Why Is It Important To Tune The Parameters Of SVM Model

protonAutoML
4 min readJun 29, 2021

--

The goal of the SVM algorithm is to use a training set of objects (samples) separated into classes to find a hyperplane in the data space. In this article, we will talk about the parameters of the SVM model to be considered while handling data.

SVMs have supervised learning models which can be used to classify different types of data. SVMs usually deal with high-dimensional input features and large datasets, making them a preferred method for a lot of classification problems. SVM is a classification model that maps data into a higher dimensional space based on numeric attributes (features). The SVM then attempts to classify new samples by using the (learned) discriminant function in the form of a hyperplane.

It is also important to note that SVMs can be trained either to maximize the margin between classes or to minimize the number of misclassifications. Although both these objectives are optimal and closely related, there might be scenarios where one objective may perform better than another one. Therefore, it is important to understand this crucial difference when implementing an SVM for our problem. Let’s consider three situations:

Scenario 1: If we have a binary classifier problem then SVMs are used to minimize the number of misclassifications.

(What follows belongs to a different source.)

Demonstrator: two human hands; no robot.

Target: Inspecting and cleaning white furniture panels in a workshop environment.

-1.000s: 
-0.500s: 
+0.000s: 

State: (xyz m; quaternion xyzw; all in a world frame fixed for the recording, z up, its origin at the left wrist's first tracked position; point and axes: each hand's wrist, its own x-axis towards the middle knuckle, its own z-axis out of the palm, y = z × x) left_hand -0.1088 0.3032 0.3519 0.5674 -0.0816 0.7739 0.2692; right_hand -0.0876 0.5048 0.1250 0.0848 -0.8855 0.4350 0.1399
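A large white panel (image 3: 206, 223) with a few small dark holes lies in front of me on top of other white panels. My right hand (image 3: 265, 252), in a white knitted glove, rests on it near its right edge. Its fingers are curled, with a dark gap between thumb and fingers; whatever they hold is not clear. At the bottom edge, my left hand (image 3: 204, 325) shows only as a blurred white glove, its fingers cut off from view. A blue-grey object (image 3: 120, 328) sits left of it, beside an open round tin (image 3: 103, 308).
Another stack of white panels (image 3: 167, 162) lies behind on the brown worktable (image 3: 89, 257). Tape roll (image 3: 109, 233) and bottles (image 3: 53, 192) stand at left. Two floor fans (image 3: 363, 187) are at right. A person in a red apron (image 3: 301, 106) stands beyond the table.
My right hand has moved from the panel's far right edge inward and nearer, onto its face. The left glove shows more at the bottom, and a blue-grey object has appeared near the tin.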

Scenario 2: If our classification task involves multi-class problems such as >2 classes or <2 classes, then minimizing the margin between them is taken into consideration. Let’s take an example and look at it in detail:

In this scenario, if we try to maximize the margin between points A and B (maximize γ ), we won’t be able to achieve that; instead, we will be getting records belonging to C as well in the output space, which severely impacts our data since C is not even being considered for prediction. Therefore by considering a very small margin (minimize γ ) we are able to achieve a proper separation between our points A, B, and C.

Scenario 3: If our classifier has more than 2 classes (neither binary nor multi-class; but for e.g., 4 classes) then it is not possible to create boundaries between these classes that all of them will be properly separated from each other as shown in the above example.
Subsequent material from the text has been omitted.